INSTRUCTIONS TO FOLLOW: Retype only what runs from the first line of the records to the line with "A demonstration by", inclusive, and no pictures.

** MATERIAL PROVIDED follows **

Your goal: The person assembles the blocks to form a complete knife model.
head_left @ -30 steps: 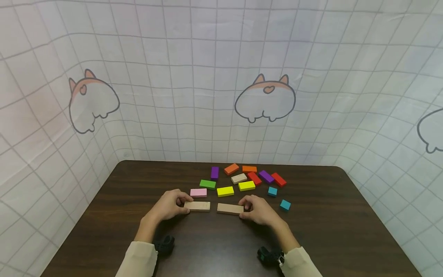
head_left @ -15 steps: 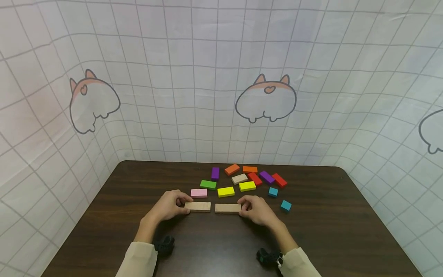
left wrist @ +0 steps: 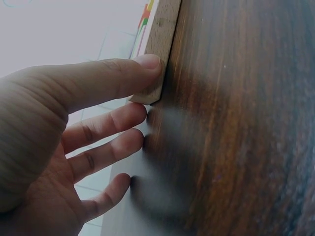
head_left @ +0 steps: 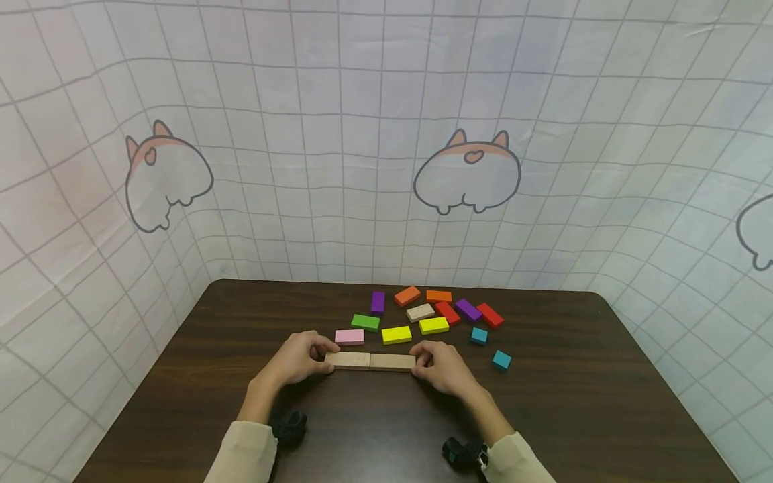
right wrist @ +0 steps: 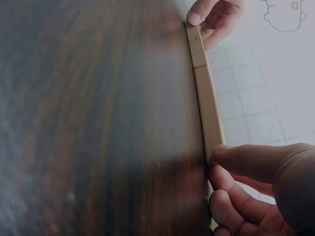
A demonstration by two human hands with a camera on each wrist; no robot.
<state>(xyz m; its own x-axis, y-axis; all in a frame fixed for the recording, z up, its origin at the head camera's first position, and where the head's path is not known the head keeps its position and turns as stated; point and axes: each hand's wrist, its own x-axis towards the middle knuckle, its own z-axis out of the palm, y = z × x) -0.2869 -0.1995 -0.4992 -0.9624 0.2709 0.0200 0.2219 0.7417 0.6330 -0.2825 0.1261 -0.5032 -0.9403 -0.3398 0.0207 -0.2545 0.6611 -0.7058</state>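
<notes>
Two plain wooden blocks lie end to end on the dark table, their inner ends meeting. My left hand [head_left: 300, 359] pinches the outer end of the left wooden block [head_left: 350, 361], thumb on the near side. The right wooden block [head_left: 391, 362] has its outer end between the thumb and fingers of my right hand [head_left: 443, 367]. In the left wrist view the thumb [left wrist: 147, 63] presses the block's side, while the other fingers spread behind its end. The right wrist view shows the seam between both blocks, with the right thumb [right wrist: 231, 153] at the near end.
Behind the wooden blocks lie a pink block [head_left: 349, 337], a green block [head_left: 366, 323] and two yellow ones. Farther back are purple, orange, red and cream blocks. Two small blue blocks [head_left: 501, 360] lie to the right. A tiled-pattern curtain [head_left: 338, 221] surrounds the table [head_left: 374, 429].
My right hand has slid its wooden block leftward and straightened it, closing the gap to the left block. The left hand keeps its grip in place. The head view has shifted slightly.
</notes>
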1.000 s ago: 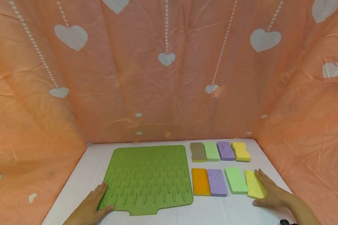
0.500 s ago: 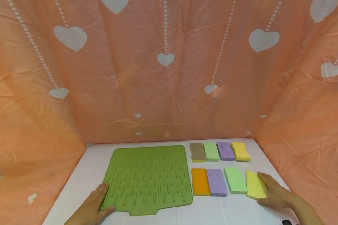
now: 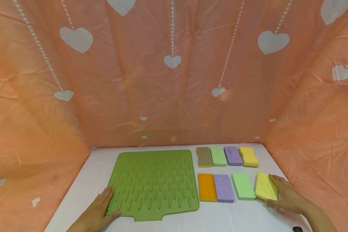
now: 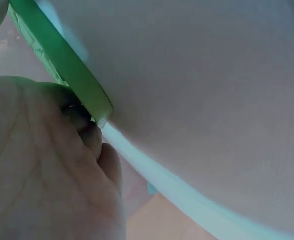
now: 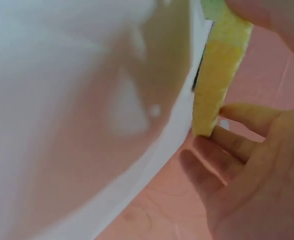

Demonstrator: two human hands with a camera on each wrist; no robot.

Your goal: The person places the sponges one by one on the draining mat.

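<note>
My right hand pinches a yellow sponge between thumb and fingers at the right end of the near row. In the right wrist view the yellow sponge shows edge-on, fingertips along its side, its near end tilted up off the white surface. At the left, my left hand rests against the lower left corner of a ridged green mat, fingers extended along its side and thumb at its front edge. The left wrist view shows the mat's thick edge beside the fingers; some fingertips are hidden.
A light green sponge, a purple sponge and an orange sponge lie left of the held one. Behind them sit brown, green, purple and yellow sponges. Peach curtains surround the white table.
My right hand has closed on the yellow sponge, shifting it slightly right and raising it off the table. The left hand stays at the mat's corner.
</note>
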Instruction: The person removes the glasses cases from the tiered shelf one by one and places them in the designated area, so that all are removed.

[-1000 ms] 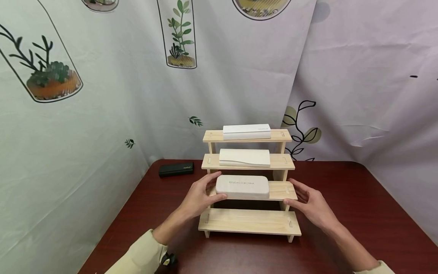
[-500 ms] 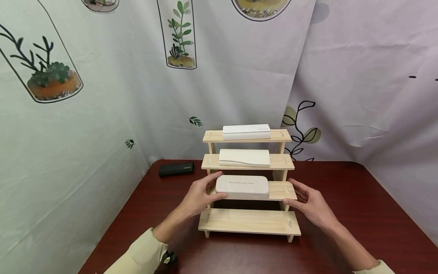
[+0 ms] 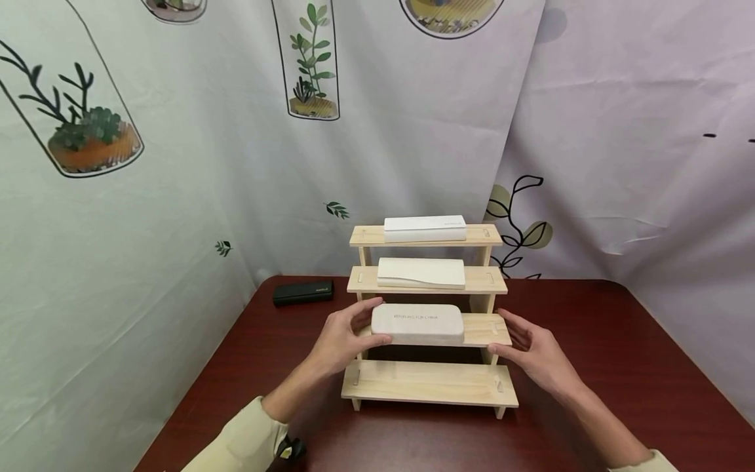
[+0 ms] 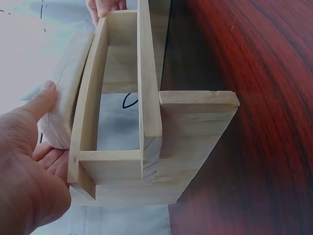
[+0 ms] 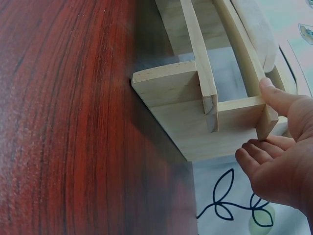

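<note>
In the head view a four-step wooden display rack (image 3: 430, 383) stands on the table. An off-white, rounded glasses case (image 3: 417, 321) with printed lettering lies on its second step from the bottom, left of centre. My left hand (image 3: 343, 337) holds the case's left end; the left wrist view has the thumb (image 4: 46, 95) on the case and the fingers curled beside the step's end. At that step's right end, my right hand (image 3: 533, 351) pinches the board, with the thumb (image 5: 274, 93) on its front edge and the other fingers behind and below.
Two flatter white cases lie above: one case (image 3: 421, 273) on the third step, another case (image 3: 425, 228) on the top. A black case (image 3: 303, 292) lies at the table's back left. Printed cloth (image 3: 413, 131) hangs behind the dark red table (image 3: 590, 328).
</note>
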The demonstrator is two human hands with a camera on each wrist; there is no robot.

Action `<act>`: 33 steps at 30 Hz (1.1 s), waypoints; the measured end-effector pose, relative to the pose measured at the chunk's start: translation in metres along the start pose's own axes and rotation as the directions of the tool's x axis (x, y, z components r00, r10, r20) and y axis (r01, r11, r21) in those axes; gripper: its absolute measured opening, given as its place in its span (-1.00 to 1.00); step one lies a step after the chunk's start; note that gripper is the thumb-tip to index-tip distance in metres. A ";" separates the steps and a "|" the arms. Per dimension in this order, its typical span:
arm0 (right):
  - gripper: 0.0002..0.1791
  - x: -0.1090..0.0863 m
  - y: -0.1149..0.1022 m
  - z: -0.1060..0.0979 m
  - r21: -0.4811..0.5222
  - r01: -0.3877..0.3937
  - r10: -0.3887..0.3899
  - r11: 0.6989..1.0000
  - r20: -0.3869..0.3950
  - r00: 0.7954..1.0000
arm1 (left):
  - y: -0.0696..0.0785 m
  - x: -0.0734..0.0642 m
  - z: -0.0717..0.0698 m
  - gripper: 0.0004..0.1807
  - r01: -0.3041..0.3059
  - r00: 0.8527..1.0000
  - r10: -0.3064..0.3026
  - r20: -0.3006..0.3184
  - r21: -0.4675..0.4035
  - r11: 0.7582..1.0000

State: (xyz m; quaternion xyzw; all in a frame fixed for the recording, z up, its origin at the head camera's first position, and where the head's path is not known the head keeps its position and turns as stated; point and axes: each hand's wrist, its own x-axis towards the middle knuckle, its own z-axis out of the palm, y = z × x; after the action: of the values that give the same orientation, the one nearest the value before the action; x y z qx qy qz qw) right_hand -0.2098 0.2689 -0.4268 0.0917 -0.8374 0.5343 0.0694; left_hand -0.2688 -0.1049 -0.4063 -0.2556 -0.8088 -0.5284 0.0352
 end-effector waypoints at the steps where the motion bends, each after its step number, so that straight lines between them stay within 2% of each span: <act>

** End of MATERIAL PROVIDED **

TASK OUTPUT:
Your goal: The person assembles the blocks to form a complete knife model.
head_left @ -30 steps: 
head_left @ -15 steps: 
left wrist @ +0 steps: 
head_left @ +0 steps: 
right wrist @ +0 steps: 
A demonstration by two human hands with a camera on each wrist; no robot.

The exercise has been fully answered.